En juillet 2025, l’aéroport international Jean-Lesage de Québec (CYQB) a reçu sa première visite du CC-295 Kingfisher canadien. Il s’agit du nouvel avion de recherche et sauvetage des Forces canadiennes. Seize exemplaires de l’appareil ont été commandés.
Le Kingfisher est équipé de détecteurs qui peuvent localiser des objets ou des personnes jusqu’à une distance de quarante kilomètres, même par faible luminosité. Son autonomie lui permet de demeurer en vol sur plus de 4500 kilomètres.
Conseils photographiques
J’arrive trop tard à l’aéroport de Québec : l’avion est déjà stationné. Une information obtenue des pilotes permet cependant de prévoir un décollage dans la prochaine heure sur la piste 06.
La circulation au sol demeure une excellente façon de photographier un aéronef tout en bénéficiant d’un arrière-plan intéressant. De plus, pour cette première visite du Kingfisher, on réduit au minimum les erreurs dans la technique de photographie.
Les communications avec la tour de contrôle indiquent le moment où le CC-295 se met en marche. Il s’arrêtera juste avant d’entrer sur la piste 06. Un téléobjectif de 200 mm ferait normalement l’affaire, pourvu que l’ISO ne soit pas trop haut.
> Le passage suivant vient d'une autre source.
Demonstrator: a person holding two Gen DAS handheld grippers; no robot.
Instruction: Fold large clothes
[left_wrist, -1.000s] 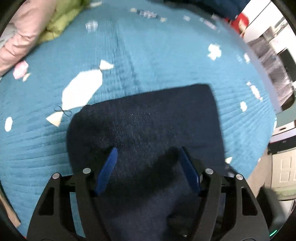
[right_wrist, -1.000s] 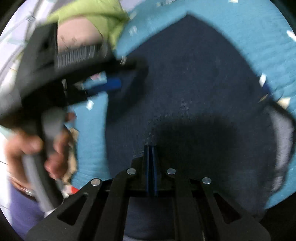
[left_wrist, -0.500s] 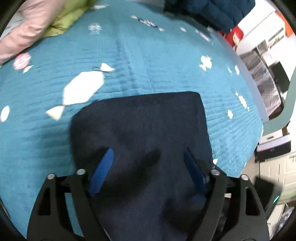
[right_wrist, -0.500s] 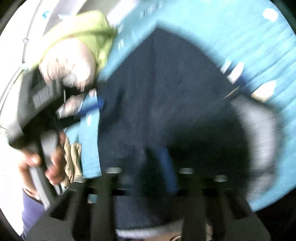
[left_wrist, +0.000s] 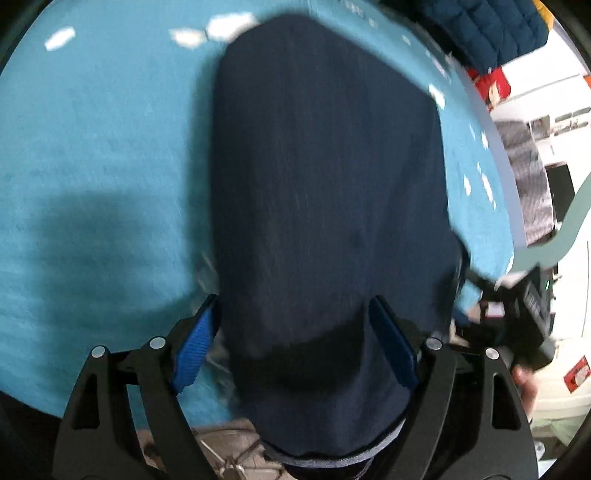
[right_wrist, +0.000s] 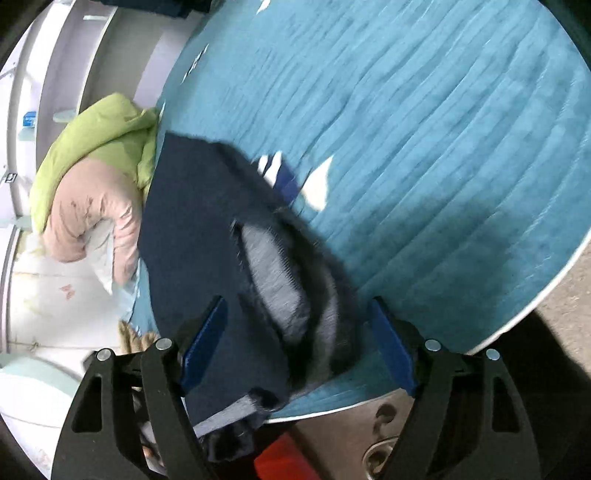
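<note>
A dark navy garment (left_wrist: 325, 166) lies folded into a long strip on the teal bedspread (left_wrist: 110, 147). My left gripper (left_wrist: 293, 301) stands open over its near end, which hangs past the bed edge; the blue pads flank the cloth without pressing it. In the right wrist view the same garment (right_wrist: 192, 229) shows a grey lining (right_wrist: 273, 273) at its folded edge. The jaws of my right gripper (right_wrist: 297, 300) are opening, with that edge lying between and below them, not pinched.
Green bedding (right_wrist: 99, 140) and a pink quilt (right_wrist: 96, 206) are piled at the left of the bed. A dark blue quilted jacket (left_wrist: 480, 33) lies at the far end. The bed's white edge (right_wrist: 517, 321) drops to the floor. A hand with the other gripper (left_wrist: 517, 314) shows at the right.
My right gripper went from shut to wide apart and swung across the garment. The left gripper moved along the garment toward the bed edge, so the cloth now runs lengthwise away from it.
</note>
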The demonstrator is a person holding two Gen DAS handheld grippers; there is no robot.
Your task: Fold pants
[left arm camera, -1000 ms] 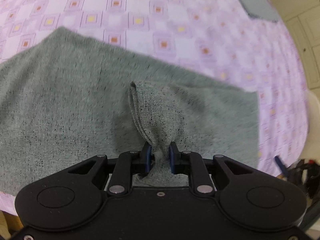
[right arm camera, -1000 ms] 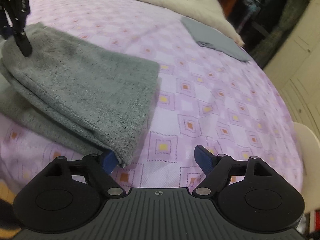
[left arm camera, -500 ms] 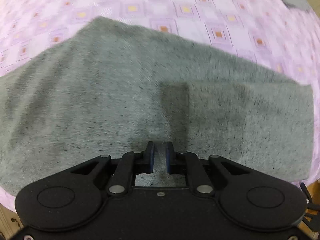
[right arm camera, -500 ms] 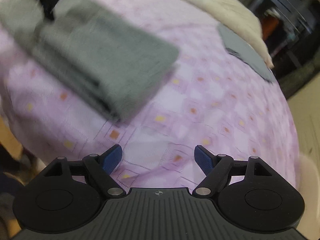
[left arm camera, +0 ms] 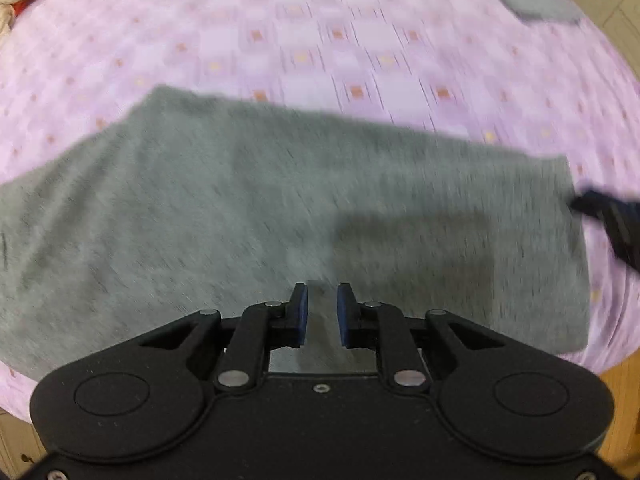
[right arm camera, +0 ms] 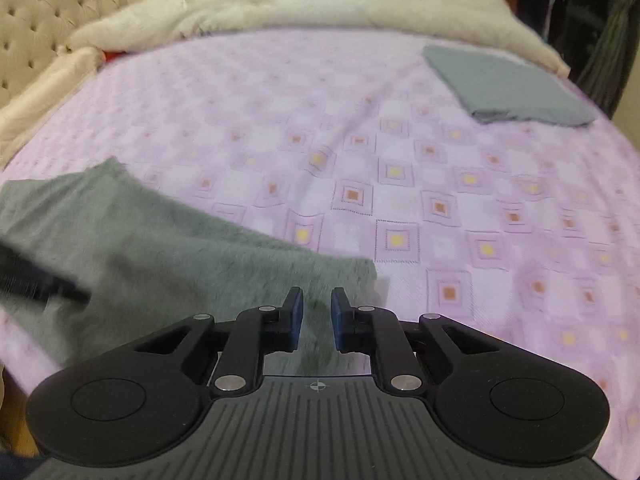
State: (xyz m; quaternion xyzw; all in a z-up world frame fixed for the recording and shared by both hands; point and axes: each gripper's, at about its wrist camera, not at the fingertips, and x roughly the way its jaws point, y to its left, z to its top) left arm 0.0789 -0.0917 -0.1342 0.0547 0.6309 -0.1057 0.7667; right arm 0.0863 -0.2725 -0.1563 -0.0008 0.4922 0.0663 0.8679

Mais aujourd’hui, j’étrenne une récente acquisition : un téléobjectif fixe Canon EF 300 mm f/2.8 L IS II USM.
En milieu de journée, un photographe bénéficie plus d’une quantité de lumière que d’une qualité de celle-ci. Cependant, le but ici n’est pas de saisir un bouquet de fleurs ou un mariage, donc la lumière très vive ne causera pas de problèmes. La couleur flamboyante de l’appareil détournera l’attention du manque d’intérêt de la lumière ambiante.
La vitesse d’obturation réduite à 1/125 et l’ISO réglé à 200, j’attends le moment où le Kingfisher se trouve vis-à-vis de la tour de contrôle. Cela constituera un arrière-plan de qualité. Une vingtaine de photos plus tard, l’avion n’est plus qu’un souvenir.